Ecosystem adjacencies

From apricot:~/Code/@packages/MANIFEST.md (184 TS + 35 Py packages). Notable adjacent packages and Clare's relationship to each:

Package Relationship
@lilith/claude-continue (TS) Conceptual overlap with rclaude — a tmux wrapper for Claude with crash recovery. Clare sits above both; we don't reimplement what either does.
@lilith/mcp-session-analyzer (TS) MCP server for ML-analyzing Claude transcripts. Possible alternative or augmentation to _claude-triage as the priority signal source. Worth evaluating before Push B.
@lilith/mcp-task-persistence (TS) Already running in the harness — persists user prompts across Claude sessions. Not the same domain as Clare — that's session-level history; Clare is fleet-level project tracking.
@lilith/service-discovery + @lilith/service-registry (TS) Push B: replace static peers TOML list with dynamic discovery.
@lilith/distributed-lock (TS) Push B fallback if HLC last-write-wins proves insufficient for some sync scenario.
@lilith/circuit-breaker (TS) Push B inter-Clare HTTP resilience.
@lilith/crypt (TS) If we ever encrypt sync payloads or sensitive event bodies.

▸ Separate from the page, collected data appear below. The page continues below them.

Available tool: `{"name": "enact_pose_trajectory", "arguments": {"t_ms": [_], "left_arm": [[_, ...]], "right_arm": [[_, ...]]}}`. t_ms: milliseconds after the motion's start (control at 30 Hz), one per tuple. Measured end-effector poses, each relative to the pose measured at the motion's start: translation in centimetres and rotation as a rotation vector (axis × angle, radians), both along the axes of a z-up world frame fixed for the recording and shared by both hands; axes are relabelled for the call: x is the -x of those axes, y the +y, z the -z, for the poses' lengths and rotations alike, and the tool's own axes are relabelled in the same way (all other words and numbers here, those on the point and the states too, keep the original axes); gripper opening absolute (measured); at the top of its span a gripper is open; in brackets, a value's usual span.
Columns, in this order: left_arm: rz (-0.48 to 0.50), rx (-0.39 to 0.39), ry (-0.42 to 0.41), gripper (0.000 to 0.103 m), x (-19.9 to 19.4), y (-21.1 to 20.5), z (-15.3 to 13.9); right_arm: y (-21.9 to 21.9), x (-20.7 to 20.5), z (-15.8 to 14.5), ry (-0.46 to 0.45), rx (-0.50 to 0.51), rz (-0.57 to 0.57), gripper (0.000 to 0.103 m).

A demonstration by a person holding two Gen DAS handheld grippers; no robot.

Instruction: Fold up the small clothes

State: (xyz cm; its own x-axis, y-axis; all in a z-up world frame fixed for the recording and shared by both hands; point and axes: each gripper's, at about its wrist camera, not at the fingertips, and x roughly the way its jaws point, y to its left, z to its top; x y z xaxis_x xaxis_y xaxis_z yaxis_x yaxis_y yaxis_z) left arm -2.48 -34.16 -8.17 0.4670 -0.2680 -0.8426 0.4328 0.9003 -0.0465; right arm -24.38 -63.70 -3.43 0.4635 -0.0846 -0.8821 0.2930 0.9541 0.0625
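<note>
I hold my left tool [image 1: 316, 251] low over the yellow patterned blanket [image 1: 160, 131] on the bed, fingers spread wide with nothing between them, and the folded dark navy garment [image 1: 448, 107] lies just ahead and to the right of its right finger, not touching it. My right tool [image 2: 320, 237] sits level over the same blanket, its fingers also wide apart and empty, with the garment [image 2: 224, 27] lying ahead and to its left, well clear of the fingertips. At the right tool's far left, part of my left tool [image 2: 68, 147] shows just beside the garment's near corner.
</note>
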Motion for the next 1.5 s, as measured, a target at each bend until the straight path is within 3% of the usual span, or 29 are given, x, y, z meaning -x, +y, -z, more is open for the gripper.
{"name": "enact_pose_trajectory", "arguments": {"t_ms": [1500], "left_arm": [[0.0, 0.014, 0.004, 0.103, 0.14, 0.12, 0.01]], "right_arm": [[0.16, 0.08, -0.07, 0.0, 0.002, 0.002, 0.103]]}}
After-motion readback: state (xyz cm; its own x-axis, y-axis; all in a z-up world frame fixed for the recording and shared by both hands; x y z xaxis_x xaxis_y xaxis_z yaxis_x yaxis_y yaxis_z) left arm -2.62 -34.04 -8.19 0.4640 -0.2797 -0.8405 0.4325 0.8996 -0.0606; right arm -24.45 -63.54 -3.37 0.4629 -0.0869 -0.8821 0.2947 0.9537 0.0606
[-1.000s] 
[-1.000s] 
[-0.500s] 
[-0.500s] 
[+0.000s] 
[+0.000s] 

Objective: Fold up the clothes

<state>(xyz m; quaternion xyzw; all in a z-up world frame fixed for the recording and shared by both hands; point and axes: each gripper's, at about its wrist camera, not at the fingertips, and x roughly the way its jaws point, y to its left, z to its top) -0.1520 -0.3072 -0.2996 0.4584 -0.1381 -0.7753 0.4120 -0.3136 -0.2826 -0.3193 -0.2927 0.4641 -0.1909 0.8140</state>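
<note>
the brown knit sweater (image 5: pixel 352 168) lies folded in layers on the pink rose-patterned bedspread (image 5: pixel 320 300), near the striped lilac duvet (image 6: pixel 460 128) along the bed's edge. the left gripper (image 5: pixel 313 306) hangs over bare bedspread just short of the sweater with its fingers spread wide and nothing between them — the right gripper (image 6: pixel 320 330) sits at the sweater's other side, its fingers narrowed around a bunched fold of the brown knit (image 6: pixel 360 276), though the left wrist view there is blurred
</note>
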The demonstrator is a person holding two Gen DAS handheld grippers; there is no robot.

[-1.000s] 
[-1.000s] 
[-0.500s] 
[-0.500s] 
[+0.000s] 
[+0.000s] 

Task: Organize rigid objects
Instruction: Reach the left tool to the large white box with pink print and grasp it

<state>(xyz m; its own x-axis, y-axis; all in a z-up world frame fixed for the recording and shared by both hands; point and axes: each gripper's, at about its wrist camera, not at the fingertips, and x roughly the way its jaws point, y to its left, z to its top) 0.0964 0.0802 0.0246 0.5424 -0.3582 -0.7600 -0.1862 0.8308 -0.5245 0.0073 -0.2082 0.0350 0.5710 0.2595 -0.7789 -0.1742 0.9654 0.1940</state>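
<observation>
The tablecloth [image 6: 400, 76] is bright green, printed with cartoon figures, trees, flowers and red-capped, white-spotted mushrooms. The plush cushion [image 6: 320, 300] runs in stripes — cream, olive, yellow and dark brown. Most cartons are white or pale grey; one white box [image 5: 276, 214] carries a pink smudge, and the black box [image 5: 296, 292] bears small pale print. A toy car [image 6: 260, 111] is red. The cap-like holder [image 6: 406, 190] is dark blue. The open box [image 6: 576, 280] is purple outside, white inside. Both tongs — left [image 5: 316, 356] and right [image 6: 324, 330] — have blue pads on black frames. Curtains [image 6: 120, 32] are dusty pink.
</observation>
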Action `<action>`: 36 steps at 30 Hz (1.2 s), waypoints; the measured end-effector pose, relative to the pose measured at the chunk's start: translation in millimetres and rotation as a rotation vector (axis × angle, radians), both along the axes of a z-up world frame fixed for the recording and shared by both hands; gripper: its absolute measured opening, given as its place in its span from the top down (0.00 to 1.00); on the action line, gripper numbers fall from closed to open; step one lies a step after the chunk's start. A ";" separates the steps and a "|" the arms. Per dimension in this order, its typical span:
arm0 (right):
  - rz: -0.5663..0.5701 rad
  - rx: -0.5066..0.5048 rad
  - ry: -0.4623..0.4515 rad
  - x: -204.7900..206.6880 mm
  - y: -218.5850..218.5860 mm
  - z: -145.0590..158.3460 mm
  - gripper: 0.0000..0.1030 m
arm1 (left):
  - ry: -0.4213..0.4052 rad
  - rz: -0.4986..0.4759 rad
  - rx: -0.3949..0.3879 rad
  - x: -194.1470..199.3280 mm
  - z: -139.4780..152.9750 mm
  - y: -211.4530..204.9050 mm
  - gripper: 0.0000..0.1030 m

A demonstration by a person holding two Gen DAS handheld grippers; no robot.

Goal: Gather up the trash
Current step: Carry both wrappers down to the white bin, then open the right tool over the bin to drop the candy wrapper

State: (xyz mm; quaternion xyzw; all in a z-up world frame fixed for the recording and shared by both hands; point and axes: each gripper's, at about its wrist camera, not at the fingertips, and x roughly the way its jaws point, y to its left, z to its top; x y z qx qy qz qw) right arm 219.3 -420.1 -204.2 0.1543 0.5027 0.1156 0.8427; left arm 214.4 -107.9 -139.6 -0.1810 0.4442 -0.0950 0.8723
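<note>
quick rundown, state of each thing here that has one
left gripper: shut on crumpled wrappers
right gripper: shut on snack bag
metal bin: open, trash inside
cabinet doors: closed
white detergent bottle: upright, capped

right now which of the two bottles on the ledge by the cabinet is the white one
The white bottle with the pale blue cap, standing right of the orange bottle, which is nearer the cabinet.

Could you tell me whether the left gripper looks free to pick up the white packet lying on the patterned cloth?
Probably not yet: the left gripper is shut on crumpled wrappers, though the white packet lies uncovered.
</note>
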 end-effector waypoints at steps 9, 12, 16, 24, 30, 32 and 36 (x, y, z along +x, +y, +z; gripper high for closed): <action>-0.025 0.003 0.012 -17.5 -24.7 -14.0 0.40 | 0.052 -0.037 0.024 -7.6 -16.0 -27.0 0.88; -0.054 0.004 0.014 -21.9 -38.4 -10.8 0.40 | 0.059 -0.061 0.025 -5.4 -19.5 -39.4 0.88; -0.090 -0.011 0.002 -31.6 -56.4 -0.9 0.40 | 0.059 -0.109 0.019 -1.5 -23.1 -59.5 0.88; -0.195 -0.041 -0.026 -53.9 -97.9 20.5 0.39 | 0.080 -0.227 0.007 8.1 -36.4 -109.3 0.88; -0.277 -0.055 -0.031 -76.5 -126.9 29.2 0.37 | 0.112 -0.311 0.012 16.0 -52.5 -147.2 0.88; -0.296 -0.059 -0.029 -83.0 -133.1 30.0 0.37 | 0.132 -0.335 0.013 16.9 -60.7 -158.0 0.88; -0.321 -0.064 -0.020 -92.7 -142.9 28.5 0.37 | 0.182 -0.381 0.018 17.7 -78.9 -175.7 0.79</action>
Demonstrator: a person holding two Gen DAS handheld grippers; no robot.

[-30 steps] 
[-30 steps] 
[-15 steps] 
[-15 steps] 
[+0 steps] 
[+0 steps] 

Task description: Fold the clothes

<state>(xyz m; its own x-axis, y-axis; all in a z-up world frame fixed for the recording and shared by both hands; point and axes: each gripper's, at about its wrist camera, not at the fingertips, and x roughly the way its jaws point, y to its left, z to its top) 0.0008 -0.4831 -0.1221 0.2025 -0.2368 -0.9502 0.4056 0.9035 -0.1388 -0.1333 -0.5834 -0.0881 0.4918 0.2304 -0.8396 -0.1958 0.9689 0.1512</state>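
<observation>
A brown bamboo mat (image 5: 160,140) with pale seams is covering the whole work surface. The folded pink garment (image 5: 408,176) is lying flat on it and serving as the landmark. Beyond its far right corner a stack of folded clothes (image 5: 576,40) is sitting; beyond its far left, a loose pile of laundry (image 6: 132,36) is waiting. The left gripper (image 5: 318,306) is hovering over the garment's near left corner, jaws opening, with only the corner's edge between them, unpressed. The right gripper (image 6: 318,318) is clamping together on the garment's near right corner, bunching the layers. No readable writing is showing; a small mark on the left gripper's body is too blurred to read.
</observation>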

These are all TypeScript; Clare being Python means we'd consume via HTTP (the service-registry pattern) rather than direct imports. The boundary is fine — Clare doesn't need anything from these in Push A.

Trade-offs accepted

  • No ORM. Schemas are simple, the schema is canon, raw SQL keeps it visible. Cost: more boilerplate; benefit: zero magic, no migration framework to fight.
  • HTMX over SPA. No build step, no frontend framework, server-rendered HTML. Cost: less interactivity; benefit: same author understands the whole stack.
  • Polling over websockets. Phase 1 doesn't need <1s latency. Polling at 5s is fine for a fleet of <50 sessions.
  • No auth in Push A. Bound to 127.0.0.1 by default. If you bind to 0.0.0.0, you accept tailnet-only trust.